The release of toxins into the circulatory system from poorly functioning intestines may put undue stress upon the liver. The liver, which is the main filter of toxins in the body, can become overwhelmed and unable to properly perform the fundamental functions the body requires of it for maximum health. Organs like the skin and lungs often "take over" the job of filtering excess toxins the liver is unable to process. Some believe that toxins deposited on the surface of the skin during this process may contribute to psoriatic discomfort.

Treatment for Candida

Once you have determined that you have Candida, treatment may come in a variety of forms. Since Candida is a yeast, one way to combat the problem is to deprive the yeast of food, or literally "starve it out." During this course of treatment, individuals are often encouraged to partake in a detoxification program followed by a strict dietary regimen for a few days. The diet typically suggested consists mainly of vegetables, meat and poultry, yogurt, eggs, nuts and seeds.
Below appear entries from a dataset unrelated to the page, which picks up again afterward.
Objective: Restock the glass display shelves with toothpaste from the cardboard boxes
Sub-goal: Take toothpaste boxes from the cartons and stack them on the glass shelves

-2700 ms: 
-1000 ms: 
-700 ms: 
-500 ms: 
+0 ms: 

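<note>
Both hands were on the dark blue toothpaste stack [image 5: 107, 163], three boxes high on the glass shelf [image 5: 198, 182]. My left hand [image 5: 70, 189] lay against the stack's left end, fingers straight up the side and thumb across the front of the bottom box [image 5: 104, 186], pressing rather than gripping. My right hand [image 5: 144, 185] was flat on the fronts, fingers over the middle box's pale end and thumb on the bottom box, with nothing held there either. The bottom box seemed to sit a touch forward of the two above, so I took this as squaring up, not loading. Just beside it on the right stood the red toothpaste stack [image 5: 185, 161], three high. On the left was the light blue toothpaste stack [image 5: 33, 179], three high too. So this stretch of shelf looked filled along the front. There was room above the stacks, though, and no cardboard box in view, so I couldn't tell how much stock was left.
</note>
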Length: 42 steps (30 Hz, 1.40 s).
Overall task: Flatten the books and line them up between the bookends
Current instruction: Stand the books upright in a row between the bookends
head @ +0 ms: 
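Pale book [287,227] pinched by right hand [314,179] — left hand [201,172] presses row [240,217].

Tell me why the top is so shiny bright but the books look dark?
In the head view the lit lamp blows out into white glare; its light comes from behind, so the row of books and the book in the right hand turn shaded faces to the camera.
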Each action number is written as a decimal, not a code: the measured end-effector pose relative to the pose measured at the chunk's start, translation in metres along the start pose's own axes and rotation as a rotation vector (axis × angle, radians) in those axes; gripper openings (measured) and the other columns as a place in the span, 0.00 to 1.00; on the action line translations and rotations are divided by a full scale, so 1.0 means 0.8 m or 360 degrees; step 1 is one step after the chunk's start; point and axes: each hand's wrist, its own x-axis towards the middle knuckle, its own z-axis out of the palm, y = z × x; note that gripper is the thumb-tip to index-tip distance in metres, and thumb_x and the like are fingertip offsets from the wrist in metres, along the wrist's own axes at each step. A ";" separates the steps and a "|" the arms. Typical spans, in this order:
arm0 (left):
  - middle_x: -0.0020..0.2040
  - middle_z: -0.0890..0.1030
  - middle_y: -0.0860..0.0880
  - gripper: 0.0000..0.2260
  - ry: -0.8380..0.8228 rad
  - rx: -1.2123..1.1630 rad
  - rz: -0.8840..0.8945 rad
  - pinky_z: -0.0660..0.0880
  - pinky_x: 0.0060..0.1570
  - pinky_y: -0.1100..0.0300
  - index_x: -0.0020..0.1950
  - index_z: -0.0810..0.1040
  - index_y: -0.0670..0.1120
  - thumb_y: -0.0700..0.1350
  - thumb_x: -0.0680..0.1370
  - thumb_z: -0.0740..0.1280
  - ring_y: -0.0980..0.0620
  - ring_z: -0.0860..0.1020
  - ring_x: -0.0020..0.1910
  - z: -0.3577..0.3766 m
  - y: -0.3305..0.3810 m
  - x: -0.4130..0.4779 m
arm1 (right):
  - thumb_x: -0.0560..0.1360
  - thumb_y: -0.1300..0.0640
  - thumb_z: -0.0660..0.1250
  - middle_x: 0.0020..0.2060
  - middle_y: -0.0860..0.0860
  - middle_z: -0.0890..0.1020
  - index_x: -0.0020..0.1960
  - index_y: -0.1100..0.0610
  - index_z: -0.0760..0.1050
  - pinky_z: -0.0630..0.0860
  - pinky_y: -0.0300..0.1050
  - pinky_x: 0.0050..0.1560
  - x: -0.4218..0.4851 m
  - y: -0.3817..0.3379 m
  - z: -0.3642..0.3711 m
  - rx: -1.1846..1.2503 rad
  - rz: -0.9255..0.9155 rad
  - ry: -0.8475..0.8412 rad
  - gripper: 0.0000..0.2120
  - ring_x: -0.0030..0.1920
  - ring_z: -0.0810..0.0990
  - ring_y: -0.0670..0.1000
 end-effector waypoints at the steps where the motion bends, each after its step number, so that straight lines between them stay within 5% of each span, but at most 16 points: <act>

Some practitioners also suggest eating a lot of garlic during this time. Foods high in sugars, which include alcohol and fruit, as well as all foods containing yeast, such as bread, should be avoided during this time. Many individuals report significant improvement within a week of starting this regimen. Once the Candida levels are in check, inflammation may subside, paving the way for marked improvement in other areas of health, including psoriasis. We always encourage consulting a physician before starting any treatment or diet regime.